Germania pressiona pela cautela na UE sobre China e busca equilíbrio entre proteção e abertura para exportações.

Katherina Reiche, ministra da Economia da Alemanha, afirmou durante visita a Pequim que as medidas da UE não devem prejudicar as exportações alemãs para a China. Ela participou de reunião com o ministro chinês do Comércio, Wang Wentao, para discutir o tema.

A intervenção ocorre antes de uma reunião crucial em Bruxelas, marcada para hoje, sobre a política comercial com a China. Os ministros devem avaliar o uso de novas ferramentas para enfrentar a gradualização excessiva na manufatura chinesa.

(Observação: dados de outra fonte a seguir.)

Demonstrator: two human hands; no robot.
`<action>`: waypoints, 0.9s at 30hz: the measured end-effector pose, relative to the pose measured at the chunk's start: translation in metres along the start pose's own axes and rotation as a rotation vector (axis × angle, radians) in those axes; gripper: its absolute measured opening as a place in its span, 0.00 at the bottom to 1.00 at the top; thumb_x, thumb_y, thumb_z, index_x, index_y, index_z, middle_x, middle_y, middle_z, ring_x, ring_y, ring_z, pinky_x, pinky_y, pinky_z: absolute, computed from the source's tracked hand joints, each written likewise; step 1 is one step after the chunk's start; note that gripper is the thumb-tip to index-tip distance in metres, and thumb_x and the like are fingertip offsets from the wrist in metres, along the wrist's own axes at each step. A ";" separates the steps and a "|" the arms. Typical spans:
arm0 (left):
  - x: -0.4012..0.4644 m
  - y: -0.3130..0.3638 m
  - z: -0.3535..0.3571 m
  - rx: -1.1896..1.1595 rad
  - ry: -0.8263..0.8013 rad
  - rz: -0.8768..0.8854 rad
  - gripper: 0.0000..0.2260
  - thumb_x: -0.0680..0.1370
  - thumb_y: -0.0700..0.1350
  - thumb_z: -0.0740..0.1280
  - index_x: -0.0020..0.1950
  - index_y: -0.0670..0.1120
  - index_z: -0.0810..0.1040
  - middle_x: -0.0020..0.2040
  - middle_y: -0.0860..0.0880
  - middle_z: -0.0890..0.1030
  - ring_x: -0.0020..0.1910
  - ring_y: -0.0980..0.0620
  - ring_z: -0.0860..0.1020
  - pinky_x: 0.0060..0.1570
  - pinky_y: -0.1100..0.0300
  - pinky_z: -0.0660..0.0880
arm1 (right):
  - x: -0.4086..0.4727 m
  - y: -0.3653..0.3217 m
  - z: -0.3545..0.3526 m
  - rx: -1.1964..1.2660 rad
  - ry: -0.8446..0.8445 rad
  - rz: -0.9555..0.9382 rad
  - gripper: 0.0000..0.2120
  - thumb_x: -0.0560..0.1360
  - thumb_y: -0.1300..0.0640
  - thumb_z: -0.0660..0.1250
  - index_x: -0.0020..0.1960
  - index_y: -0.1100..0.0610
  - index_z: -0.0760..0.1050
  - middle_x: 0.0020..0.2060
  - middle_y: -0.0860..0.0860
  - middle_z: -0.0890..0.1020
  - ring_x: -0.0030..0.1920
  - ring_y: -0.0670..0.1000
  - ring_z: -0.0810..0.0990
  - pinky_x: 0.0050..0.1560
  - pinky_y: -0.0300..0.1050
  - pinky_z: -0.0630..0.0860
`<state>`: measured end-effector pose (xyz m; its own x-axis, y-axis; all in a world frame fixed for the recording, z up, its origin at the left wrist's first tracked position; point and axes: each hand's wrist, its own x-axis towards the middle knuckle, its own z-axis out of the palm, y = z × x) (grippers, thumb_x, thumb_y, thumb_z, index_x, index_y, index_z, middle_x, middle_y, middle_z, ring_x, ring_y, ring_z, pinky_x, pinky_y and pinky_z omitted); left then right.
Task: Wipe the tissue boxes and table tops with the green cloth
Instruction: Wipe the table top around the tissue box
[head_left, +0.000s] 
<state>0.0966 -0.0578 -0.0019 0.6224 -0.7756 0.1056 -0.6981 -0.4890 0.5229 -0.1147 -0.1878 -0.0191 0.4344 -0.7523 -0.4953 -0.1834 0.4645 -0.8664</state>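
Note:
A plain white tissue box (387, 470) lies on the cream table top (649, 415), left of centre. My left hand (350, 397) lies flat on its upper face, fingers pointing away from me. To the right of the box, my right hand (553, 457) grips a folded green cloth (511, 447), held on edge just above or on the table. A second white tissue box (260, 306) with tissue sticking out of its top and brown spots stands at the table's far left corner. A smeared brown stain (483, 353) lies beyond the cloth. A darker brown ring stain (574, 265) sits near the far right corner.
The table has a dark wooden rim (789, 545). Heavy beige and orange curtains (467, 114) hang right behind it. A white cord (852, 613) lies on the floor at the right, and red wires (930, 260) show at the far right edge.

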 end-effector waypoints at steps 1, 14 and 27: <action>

A posição alemã diverge de outras vozes da UE, que defendem uma atuação mais firme. Um documento difundido no fim de semana, apoiado por França, Itália, Holanda, Espanha e Lituânia, defende uma abordagem mais proativa para coibir práticas desleais e incluir uma nova ferramenta de defesa comercial setorial.

O debate em Bruxelas envolve a possibilidade de ampliar instrumentos de proteção para enfrentar desequilíbrios no comércio com a China, com foco na capacidade produtiva e em práticas de subsídios, segundo relatos de fontes diplomáticas.